Todos estos elementos muestran que el gobierno de Milei pretende imponer un cambio radical que configure un nuevo modelo de economía capitalista de máxima concentración que, si bien mantiene los aspectos esenciales de anteriores etapas neoliberales, adquiere características novedosas, que no pueden subestimarse.
La explicitación del presidente, en una entrevista a la CNN, de que su objetivo principal es fungir de “topo infiltrado” y destruir al Estado desde adentro confirma estas presunciones y habla de un nivel de daño nunca antes imaginado pero que, por ahora, parece ir de la mano con el humor de buena parte de la sociedad que, a partir de una guerra psicológica permanente, pasó de identificar a “los políticos” como su enemigo a considerar al Estado mismo como contrincante. El sostenimiento de estos consensos con una brutal caída del ingreso, el consumo y la calidad de vida de la población, sin perspectivas de recuperación, es una de las grandes incógnitas de este escenario.

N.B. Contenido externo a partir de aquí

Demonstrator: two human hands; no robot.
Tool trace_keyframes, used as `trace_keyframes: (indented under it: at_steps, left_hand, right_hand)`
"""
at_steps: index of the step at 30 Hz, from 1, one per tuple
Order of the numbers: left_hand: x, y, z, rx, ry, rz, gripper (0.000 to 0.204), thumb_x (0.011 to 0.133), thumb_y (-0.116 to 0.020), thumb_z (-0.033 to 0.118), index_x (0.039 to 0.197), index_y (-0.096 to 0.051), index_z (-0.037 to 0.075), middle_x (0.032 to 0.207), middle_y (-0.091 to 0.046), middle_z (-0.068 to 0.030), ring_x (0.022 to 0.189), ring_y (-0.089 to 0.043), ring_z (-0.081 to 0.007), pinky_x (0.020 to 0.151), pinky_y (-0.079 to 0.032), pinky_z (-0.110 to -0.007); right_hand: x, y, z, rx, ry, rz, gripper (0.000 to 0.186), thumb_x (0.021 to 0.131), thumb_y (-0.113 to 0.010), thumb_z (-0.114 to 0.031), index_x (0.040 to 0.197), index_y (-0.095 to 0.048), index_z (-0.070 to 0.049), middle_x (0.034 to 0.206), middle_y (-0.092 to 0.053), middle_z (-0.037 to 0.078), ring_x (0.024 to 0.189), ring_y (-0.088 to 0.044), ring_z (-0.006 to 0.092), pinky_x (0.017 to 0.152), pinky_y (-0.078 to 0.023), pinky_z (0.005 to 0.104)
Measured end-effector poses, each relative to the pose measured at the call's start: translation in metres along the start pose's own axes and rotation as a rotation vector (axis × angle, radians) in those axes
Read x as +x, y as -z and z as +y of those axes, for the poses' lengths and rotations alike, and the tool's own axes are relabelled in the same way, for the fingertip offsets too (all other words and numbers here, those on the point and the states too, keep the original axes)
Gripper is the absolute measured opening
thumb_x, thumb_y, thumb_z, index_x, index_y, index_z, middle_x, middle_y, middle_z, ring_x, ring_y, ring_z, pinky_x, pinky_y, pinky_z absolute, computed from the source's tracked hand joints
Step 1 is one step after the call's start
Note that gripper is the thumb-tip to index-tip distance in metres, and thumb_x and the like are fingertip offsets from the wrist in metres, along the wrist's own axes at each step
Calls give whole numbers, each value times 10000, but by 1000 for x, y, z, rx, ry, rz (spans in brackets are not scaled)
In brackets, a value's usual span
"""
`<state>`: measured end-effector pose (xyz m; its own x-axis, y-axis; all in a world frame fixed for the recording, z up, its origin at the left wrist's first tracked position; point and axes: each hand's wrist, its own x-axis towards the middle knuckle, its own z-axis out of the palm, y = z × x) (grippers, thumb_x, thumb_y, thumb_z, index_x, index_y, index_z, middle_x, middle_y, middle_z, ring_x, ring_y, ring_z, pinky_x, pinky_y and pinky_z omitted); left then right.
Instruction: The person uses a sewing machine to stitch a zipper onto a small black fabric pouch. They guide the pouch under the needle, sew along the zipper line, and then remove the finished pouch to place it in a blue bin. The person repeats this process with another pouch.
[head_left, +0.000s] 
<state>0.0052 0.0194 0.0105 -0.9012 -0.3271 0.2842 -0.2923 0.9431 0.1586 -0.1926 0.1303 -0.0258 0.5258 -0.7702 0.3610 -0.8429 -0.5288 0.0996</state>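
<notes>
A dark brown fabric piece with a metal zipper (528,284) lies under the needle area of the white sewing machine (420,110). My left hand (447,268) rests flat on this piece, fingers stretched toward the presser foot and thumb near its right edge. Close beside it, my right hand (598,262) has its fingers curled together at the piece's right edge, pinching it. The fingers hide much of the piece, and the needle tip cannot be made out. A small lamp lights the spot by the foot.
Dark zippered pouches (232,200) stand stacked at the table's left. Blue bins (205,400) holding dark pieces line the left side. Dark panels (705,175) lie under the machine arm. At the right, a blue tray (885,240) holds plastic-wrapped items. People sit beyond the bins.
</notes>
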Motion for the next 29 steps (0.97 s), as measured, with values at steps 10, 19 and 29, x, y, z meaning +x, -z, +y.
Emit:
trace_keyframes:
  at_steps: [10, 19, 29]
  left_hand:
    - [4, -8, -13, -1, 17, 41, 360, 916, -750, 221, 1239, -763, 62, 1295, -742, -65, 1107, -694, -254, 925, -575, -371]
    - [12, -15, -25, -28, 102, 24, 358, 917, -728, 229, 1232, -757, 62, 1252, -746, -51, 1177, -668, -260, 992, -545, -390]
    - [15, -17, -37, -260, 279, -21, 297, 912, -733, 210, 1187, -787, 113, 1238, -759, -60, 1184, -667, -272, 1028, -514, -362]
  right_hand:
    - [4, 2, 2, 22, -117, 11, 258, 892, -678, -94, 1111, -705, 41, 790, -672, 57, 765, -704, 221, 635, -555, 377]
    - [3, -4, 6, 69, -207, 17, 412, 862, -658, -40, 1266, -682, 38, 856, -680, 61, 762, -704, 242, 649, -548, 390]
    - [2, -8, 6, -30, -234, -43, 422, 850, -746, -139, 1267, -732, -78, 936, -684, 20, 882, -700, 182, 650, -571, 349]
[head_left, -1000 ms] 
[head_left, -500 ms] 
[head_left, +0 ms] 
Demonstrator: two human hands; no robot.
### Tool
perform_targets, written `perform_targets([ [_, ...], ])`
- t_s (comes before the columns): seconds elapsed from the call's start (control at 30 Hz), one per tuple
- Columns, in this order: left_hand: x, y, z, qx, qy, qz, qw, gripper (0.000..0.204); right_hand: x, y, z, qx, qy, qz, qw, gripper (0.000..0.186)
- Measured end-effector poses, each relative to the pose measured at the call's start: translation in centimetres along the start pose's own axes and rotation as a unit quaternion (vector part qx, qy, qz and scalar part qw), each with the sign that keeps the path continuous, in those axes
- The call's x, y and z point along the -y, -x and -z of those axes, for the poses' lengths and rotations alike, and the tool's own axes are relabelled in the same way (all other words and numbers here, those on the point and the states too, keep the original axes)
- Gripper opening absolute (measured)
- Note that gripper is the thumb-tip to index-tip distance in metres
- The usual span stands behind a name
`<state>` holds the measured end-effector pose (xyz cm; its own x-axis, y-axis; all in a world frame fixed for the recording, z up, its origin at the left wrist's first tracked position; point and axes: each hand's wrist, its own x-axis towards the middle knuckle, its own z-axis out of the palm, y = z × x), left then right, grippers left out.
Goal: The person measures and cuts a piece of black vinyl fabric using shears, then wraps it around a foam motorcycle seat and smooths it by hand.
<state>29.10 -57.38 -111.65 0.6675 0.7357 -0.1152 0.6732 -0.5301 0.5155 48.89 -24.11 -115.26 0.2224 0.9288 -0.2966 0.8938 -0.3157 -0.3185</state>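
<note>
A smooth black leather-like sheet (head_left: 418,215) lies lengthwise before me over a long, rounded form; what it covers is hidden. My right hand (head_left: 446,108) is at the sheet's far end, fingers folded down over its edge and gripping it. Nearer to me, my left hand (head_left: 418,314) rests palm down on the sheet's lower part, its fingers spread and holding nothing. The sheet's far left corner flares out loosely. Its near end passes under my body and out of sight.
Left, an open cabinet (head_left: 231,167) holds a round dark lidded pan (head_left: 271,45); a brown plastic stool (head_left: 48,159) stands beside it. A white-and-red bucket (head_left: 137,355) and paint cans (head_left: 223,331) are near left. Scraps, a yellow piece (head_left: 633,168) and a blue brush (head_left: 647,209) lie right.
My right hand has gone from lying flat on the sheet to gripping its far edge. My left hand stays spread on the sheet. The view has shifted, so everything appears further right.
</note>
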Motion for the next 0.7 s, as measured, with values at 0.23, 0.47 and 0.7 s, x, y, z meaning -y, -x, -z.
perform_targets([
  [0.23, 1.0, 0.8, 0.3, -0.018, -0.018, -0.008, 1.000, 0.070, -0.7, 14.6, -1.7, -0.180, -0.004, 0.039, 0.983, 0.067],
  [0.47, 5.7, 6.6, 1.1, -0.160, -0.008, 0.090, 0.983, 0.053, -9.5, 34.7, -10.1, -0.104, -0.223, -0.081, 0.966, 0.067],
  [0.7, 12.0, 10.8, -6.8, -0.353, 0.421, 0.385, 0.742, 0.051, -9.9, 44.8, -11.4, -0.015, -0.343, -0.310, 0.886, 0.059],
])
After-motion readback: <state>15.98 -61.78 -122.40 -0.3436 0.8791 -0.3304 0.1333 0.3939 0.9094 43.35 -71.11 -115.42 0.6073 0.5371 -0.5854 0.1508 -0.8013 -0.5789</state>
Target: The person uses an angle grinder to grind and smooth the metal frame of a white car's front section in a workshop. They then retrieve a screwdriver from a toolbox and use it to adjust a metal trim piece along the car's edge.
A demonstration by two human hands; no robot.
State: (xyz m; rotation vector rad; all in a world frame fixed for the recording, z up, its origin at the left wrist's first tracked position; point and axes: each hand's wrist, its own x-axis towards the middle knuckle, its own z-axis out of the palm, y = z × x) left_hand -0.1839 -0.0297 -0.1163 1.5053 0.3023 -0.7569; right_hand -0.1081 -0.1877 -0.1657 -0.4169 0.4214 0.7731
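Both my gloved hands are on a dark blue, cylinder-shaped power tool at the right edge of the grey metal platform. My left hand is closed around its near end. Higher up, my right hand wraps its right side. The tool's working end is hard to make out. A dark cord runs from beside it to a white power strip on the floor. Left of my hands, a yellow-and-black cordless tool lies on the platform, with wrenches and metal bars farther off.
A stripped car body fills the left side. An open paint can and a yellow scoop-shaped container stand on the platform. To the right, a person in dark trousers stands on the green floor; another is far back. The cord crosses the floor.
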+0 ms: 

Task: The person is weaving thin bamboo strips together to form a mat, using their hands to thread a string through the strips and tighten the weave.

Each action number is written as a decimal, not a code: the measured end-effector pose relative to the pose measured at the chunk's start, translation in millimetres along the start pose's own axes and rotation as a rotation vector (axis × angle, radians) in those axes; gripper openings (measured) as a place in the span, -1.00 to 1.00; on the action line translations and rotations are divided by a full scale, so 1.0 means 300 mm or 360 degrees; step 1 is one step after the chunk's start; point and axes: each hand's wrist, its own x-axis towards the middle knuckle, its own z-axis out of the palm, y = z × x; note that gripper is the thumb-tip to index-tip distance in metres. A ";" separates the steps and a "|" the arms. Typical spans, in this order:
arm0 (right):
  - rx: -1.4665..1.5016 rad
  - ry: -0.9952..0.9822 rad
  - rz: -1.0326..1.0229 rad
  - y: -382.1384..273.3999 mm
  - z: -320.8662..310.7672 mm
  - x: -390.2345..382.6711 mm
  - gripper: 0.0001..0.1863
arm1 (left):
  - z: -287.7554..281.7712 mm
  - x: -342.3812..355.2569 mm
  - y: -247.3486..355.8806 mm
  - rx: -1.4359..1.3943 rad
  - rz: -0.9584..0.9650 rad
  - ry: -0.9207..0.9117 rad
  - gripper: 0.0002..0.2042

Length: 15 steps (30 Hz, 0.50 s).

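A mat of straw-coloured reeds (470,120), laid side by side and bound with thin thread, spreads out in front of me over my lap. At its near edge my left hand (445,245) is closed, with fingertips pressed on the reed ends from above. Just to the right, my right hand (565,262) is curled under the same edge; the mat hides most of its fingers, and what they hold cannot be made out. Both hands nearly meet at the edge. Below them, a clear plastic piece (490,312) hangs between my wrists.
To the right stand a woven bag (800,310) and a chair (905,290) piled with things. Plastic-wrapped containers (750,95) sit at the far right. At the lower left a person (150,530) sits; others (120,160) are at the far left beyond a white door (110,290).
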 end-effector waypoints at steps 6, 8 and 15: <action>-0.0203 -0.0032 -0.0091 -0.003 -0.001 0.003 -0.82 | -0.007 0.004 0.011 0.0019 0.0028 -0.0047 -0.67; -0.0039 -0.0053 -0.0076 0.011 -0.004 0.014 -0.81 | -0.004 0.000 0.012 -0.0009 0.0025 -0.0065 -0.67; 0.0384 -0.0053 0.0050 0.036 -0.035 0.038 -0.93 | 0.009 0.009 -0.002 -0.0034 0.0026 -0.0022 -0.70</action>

Una particularidad nada desdeñable de esta etapa, y que debe considerarse en toda su dimensión, es que incluso un triunfo parcial de este proyecto conllevaría regresiones económicas, sociales, de construcción política y hasta de naturaleza jurídica y legislativa que puede costar décadas revertir. Es por eso que recalcamos que estamos frente a una coyuntura de carácter estratégico, pues en el éxito o la derrota de este proyecto se juega el destino de nuestro país, tanto en el futuro inmediato, como en el largo plazo, lo que implica que frenar a Milei sin construir una alternativa es importante, pero no suficiente, dado que nos llevaría a un nuevo ciclo de derrotas políticas e ideológicas.